A D Jameson, Jac Jemc, Tim Jones-Yelvington, and Davis Schneiderman will be reading together on 17 June in Chicago, in association with Green Lantern / The Parlor. Also reading will be Cris Mazza, Kathleen Rooney, and Rob Stephenson. The precise location and time are TBA (soon).

  • John Madera is the author of Nervosities (Anti-Oedipus Press, 2024). His other fiction is published in Conjunctions, Salt Hill, The &Now Awards 2: The Best Innovative Writing, and many other journals. His nonfiction is published in American Book Review, Bookforum, The Review of Contemporary Fiction, Rain Taxi: Review of Books, The Believer, The Brooklyn Rail, and many other venues. Recipient of an M.F.A. in Literary Arts from Brown University, New York State Council on the Arts awardee John Madera lives in New York City, Rhizomatic and manages and edits Big Other.

2 thoughts on “Big Other Contributors’ News, #21

  1. Paul Kincaid defeats bold font. If you try putting his name in bold, it undoes itself. No one knows how or why; some suspect internet-native nanobots that undo the HTML tag (they eat it).

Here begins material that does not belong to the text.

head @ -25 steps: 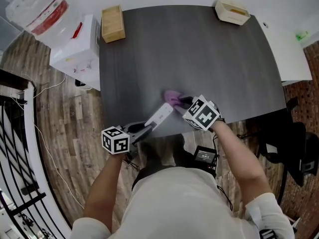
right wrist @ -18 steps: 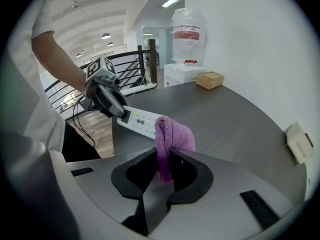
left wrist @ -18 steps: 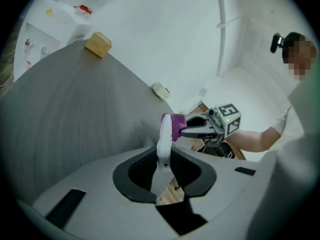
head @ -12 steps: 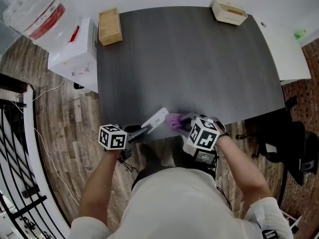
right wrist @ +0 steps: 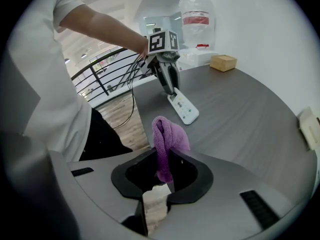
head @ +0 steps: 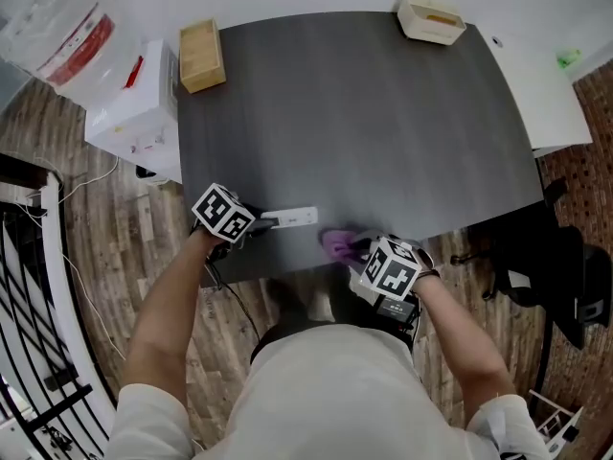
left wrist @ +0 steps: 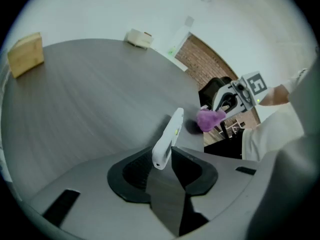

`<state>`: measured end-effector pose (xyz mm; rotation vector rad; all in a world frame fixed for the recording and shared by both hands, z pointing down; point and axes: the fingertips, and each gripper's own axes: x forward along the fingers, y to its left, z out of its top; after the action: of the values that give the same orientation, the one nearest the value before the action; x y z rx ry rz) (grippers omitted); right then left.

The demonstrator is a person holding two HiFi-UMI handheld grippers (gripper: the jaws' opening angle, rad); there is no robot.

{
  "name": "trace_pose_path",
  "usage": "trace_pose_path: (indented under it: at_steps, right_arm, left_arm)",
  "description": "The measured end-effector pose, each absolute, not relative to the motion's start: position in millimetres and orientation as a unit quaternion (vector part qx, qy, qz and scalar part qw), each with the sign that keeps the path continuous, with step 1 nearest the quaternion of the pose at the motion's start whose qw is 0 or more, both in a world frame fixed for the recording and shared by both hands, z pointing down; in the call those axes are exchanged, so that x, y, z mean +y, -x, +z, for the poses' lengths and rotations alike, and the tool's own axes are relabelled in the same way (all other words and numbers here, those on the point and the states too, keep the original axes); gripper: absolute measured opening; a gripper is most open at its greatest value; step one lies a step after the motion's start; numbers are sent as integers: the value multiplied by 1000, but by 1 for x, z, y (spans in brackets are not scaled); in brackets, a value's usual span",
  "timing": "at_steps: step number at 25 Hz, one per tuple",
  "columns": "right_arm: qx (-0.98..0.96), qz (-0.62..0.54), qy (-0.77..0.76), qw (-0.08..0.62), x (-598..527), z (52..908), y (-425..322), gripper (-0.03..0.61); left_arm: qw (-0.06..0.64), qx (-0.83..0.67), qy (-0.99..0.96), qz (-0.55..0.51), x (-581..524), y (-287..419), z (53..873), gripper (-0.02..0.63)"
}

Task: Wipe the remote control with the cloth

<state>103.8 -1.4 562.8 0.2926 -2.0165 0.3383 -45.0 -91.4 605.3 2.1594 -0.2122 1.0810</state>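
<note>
- The left tongs are clamping one end of the remote, the end toward the left edge of the surface.
- These jaws have just been opening a little. The remote's end is filling the gap between them, with a pad sitting against each long side.
- The remote is lying face up with its buttons showing. It is running along the near edge, closer to the near left corner than to the near right one.
- The right tongs are clamping the cloth. A folded purple bunch is standing out beyond the jaw tips.
- The cloth is hanging at the near edge, just beside the remote's free end. It is keeping apart from the remote, with a strip of bare surface showing between the two.
- The views are not showing whether the cloth is touching the surface.
- Both tongs are pointing downward and facing each other along the remote, the left from its held end and the right from its free end.
- A wooden box is sitting at the far left corner, well apart from the remote.
- A cream tray is sitting on the far edge near the far right corner.
- Off the left edge, a white carton and a clear jug are standing near the far left corner.
</note>
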Motion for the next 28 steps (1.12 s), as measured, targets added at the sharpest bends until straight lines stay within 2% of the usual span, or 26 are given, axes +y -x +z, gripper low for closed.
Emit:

Others suspect that Paul is already bold enough, and that a shadow government agency has rewritten HMTL code on the programming level to prevent him from ever getting bolder.

    Whatever the truth, Paul Kincaid cannot be stopped.

    1. Though not unscathed, I defeated the nefarious one-eyed, one-horned flying purple programming eater, and was thus able to restore Paul Kincaid’s textual boldness.